On April 14, 2018 Beyoncé once again broke barriers, becoming the first Black woman to headline The Coachella Valley Music and Arts Festival, since it’s 1999 debut. In a performance dedicated to Black culture and excellence, Queen Bey, returned to the stage after a nearly two-year hiatus. The 36-year old was originally scheduled to headline the festival in 2017, but decided to postpone during her pregnancy with twins, Rumi and Sir, whom made their debut in June 2017.The current mother of three, at what seems to be a pivotal moment in her career, came back with a vengeance, providing festival-goers and fans with an experience that will be talked about for years to come.

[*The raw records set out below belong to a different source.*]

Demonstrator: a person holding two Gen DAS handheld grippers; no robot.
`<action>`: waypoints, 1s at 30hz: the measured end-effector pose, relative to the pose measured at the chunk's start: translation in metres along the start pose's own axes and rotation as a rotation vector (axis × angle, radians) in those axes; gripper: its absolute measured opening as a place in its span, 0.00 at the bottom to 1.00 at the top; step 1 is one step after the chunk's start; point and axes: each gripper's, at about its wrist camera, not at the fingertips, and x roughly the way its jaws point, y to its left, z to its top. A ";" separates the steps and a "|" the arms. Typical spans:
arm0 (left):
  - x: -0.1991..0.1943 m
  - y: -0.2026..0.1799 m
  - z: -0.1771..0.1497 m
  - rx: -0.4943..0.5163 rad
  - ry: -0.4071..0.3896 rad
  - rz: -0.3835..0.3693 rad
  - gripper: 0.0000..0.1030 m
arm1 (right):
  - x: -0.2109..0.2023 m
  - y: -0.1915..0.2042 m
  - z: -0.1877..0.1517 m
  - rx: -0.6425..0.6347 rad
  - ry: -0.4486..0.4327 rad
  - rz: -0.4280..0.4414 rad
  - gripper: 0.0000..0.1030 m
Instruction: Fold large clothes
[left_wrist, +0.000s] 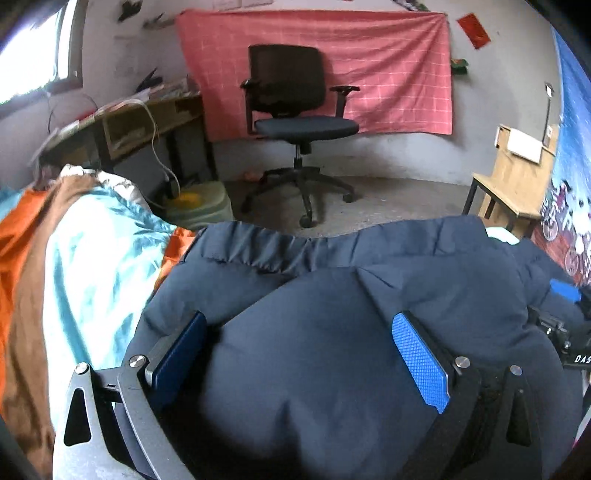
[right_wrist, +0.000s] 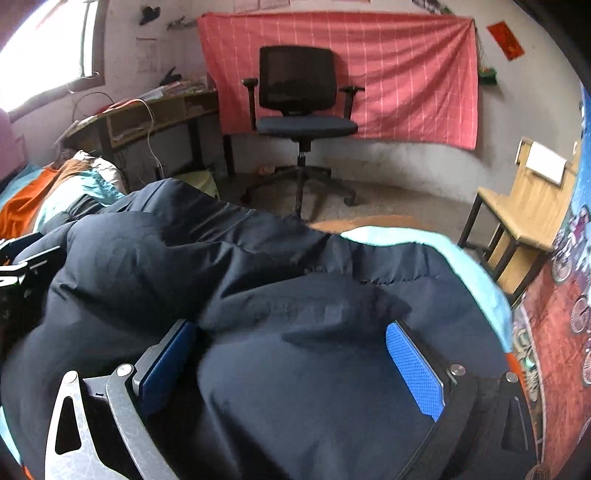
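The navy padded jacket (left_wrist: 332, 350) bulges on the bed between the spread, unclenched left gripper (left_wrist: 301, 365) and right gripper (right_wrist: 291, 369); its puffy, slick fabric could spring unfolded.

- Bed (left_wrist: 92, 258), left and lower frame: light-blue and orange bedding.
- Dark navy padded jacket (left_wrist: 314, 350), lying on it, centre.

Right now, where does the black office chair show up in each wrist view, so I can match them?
Left wrist: office chair upper centre, beyond the navy jacket.
Right wrist: office chair upper centre, again beyond the jacket.
Shared landmark: the pink checked cloth on the wall behind it.
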 end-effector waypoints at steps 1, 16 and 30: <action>0.006 0.002 0.002 -0.009 0.006 -0.013 0.98 | 0.007 -0.004 0.002 0.013 0.010 0.008 1.00; 0.014 0.036 0.014 -0.151 -0.011 -0.154 0.99 | 0.034 -0.048 0.001 0.180 0.007 0.152 1.00; -0.013 0.033 -0.008 -0.154 -0.085 -0.135 0.99 | 0.004 -0.046 -0.016 0.197 -0.110 0.088 1.00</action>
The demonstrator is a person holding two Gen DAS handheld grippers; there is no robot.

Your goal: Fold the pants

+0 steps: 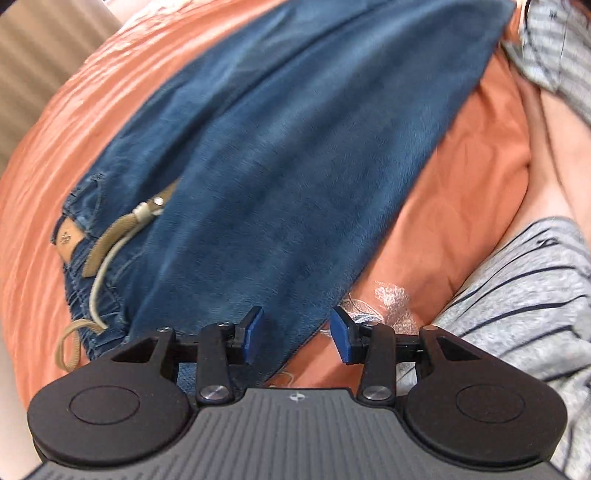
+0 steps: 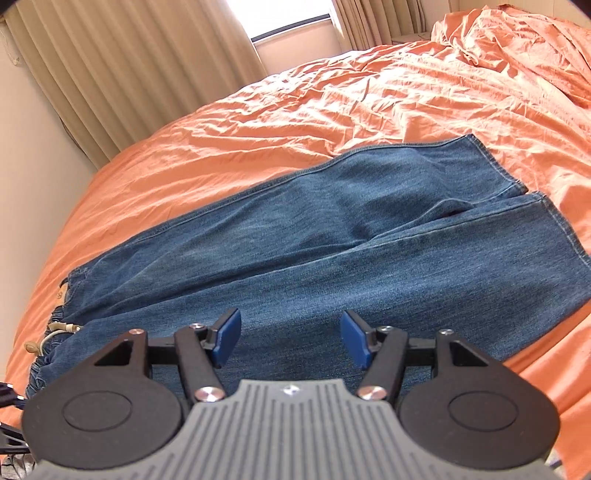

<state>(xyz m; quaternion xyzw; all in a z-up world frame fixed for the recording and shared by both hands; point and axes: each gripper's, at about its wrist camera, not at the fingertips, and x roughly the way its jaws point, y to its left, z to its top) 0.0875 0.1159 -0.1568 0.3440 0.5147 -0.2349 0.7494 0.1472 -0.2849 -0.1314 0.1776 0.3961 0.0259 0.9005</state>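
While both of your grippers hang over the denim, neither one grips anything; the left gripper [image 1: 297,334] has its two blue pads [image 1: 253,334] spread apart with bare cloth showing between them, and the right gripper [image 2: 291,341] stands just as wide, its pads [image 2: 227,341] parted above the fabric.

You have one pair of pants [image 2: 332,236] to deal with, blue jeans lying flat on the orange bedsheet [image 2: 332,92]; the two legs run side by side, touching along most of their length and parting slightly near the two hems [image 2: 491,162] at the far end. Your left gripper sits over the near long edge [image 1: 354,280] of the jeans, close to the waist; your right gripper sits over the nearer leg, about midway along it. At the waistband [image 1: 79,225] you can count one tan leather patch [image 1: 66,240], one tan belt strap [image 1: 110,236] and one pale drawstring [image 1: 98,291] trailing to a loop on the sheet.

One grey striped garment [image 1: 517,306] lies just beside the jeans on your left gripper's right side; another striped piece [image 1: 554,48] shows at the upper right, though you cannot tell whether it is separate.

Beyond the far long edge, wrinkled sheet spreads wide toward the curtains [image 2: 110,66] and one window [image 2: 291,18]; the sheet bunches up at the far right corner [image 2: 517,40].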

Just when people think she can’t outdo herself, Beyonce’ does it again. She is in constant competition with herself, making the changes she deems necessary to take her work to the next level. This was the singer’s first time using a marching band, which many soon realized was an ode to Historical Black Colleges and Universities (HBCUs) around the nation. The queen even held her own personal probate in which her line “The Bugaboos” paid homage to Greek life and step that is a major part of African-American culture. With a fresh set of dancers (except for 3 veterans), who showcased exceptional talent through their synchronization and explosive moves, Beyoncé’ reminded us as to why her performances are always highly anticipated…the world never knows what they’ll get next.
Beyoncé’s faithful “Beyhive” even renamed the festival “Beychella” and she lived up to it as she shattered records during her 105-minute performance. Her performance attracted 458,000 global viewers and according to a YouTube spokeswoman- it was the most viewed Coachella performance ever. Beyoncé paid close attention to the wants of her followers and listened to her fans, giving a Destiny’s Child reunion after nearly 20 years. The entertainer also gave the world Deja-Vu by bringing out her hubby Jay-Z, who she plans to kick off a joint tour with at the start of the summer. And if those cameos weren’t enough, Queen Bey brought out her sister Solange to perform a high-energy dance number to the extended version of Get Me Bodied.
From the Nefertiti reference to tributes to Nina Simone and Malcolm X, Beyoncé’s Coachella performance was more than just an ode to HBCUs but to Black culture as a whole. She used her philanthropy attributes to whip those watching and those attending into “Formation.” With a stellar rendition of “Lift Every Voice and Sing,” which is often referred to as the Black National Anthem, Beyoncé’ came to remind America that no matter how many times the world tries to undermine our capabilities, we come back and show them that we cannot and we will not be silenced. Black excellence is here to stay!